PerAstraAdDeum avatar Jan 14 '25 12:01 PerAstraAdDeum

@mkopec isn't that because EC just cuts the power by cropping PL4 to the max USB-PD power? When barrel jack is plugged, then PL4 is higher and allows to reach >4000 score. Just a hunch

That's what I thought too.

Is there any way of testing this?

Check Limit reasons in ThrottleStop (on Windows).

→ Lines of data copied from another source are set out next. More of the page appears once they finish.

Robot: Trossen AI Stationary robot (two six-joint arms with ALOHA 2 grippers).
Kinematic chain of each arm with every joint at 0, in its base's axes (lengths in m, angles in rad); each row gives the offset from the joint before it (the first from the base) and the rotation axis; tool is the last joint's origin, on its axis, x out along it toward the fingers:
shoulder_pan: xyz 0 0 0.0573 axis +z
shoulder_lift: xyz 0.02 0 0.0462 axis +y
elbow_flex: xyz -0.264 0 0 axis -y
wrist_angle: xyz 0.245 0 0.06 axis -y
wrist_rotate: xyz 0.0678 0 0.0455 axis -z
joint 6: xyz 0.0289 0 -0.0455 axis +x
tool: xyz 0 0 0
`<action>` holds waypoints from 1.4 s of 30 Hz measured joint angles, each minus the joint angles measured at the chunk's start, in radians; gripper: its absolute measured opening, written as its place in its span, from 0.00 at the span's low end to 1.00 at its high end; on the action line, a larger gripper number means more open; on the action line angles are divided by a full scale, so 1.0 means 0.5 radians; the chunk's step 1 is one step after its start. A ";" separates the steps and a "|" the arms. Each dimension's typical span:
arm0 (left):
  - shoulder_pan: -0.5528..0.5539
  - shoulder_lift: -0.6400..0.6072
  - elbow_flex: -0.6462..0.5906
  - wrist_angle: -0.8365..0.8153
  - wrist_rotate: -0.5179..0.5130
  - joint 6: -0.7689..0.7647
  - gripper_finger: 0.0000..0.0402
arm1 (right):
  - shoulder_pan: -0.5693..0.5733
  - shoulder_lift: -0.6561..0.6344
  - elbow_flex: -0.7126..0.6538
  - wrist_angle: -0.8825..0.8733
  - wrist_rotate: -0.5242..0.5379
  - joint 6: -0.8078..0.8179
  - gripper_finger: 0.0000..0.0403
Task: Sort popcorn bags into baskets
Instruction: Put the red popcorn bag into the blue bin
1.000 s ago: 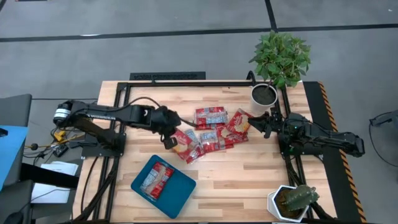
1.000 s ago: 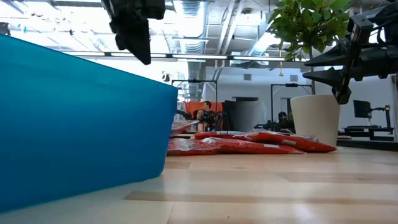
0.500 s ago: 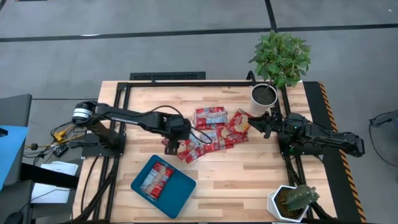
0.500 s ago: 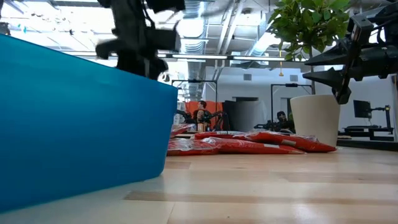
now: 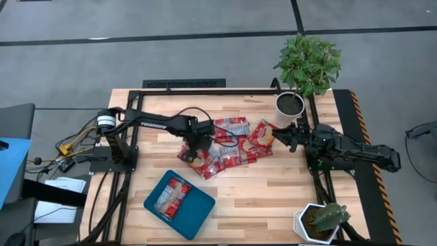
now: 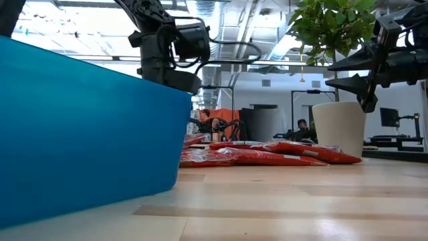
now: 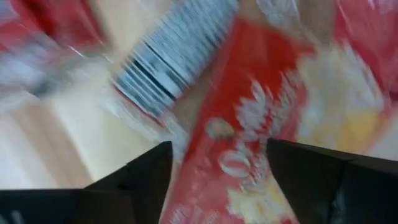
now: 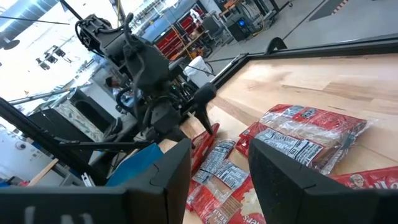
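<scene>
Several red popcorn bags [image 5: 232, 145] lie in a loose overlapping pile at the table's middle. One more bag [image 5: 171, 197] lies flat in the teal-blue basket [image 5: 199, 213] near the front left. My left gripper [image 5: 197, 152] points down, open, just above the pile's left end. A red bag [image 7: 249, 124] shows between its fingers in the left wrist view, which is blurred. I see no touch. My right gripper [image 5: 276, 133] waits open and level at the pile's right, clear of the bags.
A white pot with a leafy plant [image 5: 291, 104] stands at the back right, and a white pot with a cactus [image 5: 321, 220] at the front right corner. A black frame rail [image 5: 205, 92] runs along the far edge. Bare wood [image 5: 266, 191] lies in front of the pile.
My left gripper has sunk toward the pile's left end and gone a little toward the table's right edge, rolling about its own axis, and it has opened. The bags and the basket lie as before.
</scene>
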 joint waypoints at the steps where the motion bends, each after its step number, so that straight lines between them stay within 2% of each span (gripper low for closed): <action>1: 0.003 0.013 0.000 -0.007 0.031 0.033 0.54 | 0.000 0.004 0.000 0.000 0.000 0.000 0.45; 6: -0.009 0.086 0.010 0.006 0.077 0.163 0.31 | 0.000 0.018 0.000 0.000 0.000 -0.001 0.43; 12: -0.009 0.114 0.020 -0.043 0.036 0.076 0.04 | -0.001 0.042 0.000 0.002 0.000 0.001 0.42; 16: -0.010 0.126 0.092 -0.141 -0.001 -0.041 0.02 | -0.001 0.056 0.000 0.004 0.002 0.001 0.41; 20: -0.010 0.128 0.289 -0.277 -0.080 -0.281 0.01 | 0.000 0.057 0.000 0.002 0.001 0.002 0.41; 25: -0.020 0.126 0.635 -0.591 -0.099 -0.762 0.00 | 0.000 0.059 0.000 0.001 0.001 0.002 0.41; 29: -0.071 0.120 0.935 -0.940 -0.076 -1.292 0.00 | 0.000 0.058 0.000 0.002 0.001 0.002 0.41; 33: -0.214 0.071 1.146 -1.269 -0.074 -1.852 0.00 | 0.000 0.058 0.000 0.001 0.001 0.001 0.40; 38: -0.497 -0.100 1.189 -1.412 -0.088 -2.545 0.00 | -0.001 0.058 0.000 0.001 0.002 0.002 0.40; 42: -0.793 -0.213 1.172 -1.418 -0.230 -3.157 0.00 | 0.000 0.058 0.000 0.001 0.001 0.002 0.41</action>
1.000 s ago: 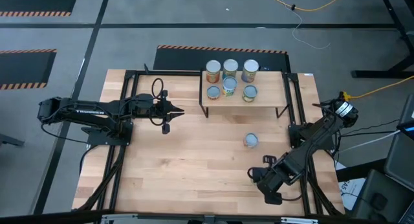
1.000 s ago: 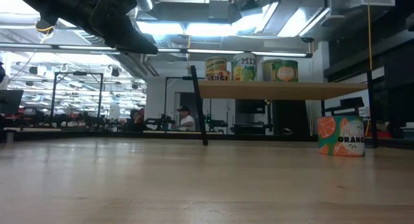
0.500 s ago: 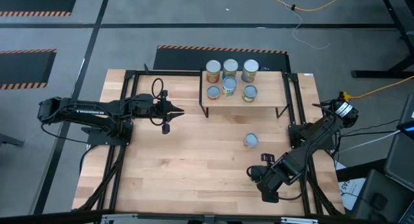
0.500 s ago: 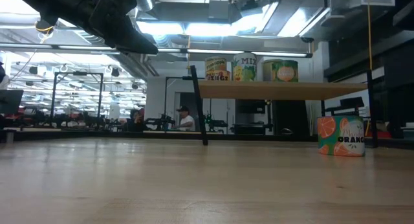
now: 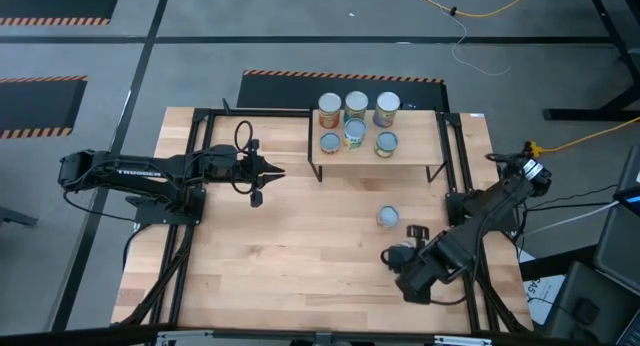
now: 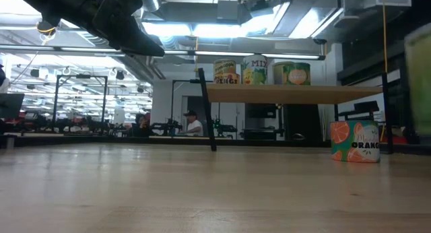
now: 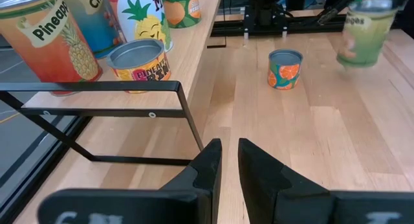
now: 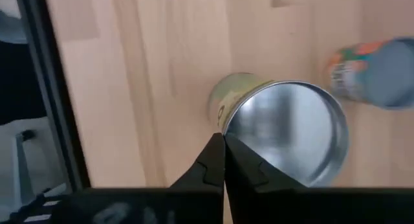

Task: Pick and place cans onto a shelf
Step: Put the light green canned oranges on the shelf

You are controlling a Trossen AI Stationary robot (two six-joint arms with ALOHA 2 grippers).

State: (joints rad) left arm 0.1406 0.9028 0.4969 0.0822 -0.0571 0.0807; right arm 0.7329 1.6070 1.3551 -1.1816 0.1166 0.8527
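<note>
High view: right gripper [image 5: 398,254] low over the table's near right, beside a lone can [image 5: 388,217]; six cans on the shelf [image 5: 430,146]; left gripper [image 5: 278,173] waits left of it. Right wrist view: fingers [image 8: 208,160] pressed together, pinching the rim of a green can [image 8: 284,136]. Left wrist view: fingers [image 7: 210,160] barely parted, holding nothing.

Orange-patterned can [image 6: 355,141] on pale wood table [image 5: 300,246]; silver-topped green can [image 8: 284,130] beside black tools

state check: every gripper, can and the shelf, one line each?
left gripper: slightly open, empty, beside shelf
right gripper: shut, tips at rim of green can
green can: off the shelf, grip unclear
orange can: upright on table
shelf: six cans upright on top
</note>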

The dock itself can deliver 90W which is as good as the barrel jack charger. Question is, does it actually deliver that much? That can depend on the USB-C cable. A cable may be rated for 60W, 100W or 240W, so if the cable was changed at some point, that could be the culprit. @PerAstraAdDeum Can you check the maximum power draw in throttlestop while on dock alone and while on barrel jack charger?

If it's not the cable, then I suspect the EC is having trouble determining the USB-PD power limit

mkopec avatar Jan 14 '25 13:01 mkopec

Hey, thanks for the swift reply!

Sadly I'm not running Windows. Is there a way to read those values in Linux? (Arch to be precise)

Also, about the cable. A few months ago I've changed the dock's TB4 cable for this one here: Cable Matters [Intel Certified] 40Gbps Braided Active Thunderbolt 4 Cable 2 m with 100W Charging Power.

The issue is the same with both cables though.

PerAstraAdDeum avatar Jan 14 '25 13:01 PerAstraAdDeum

@mkopec , I gave this some more thought and I'm sure it's neither the cable nor the docking station that is at fault here. As previously stated both are very well able to deliver 90 Watts (see the benchmark results). This is only possible if the notebook has been "tricked"; e.g. by plugging in the barrel jack charger, running a benchmark and pulling the barrel jack charger again.

I believe the EC having trouble determining the USB-PD power limit is the most likely culprit.

PerAstraAdDeum avatar Jan 14 '25 14:01 PerAstraAdDeum

Might have been fixed by https://github.com/Dasharo/coreboot/pull/612 , need to retest on the latest code

mkopec avatar Mar 13 '25 11:03 mkopec

Might have been fixed by Dasharo/coreboot#612 , need to retest on the latest code

That would indeed be great! I'd be happy to test a beta release if there's one.

PerAstraAdDeum avatar Mar 13 '25 19:03 PerAstraAdDeum

Also, while talking about voltage:

Image

The V54's iGPU is constantly throttling, apparently because of reaching the voltage limit. Sadly I don't know what voltage the iGPU is currently drawing, even though that should be implemented in MangoHud already:

Image

I assume this is because of missing https://github.com/Dasharo/dasharo-issues/issues/820 ?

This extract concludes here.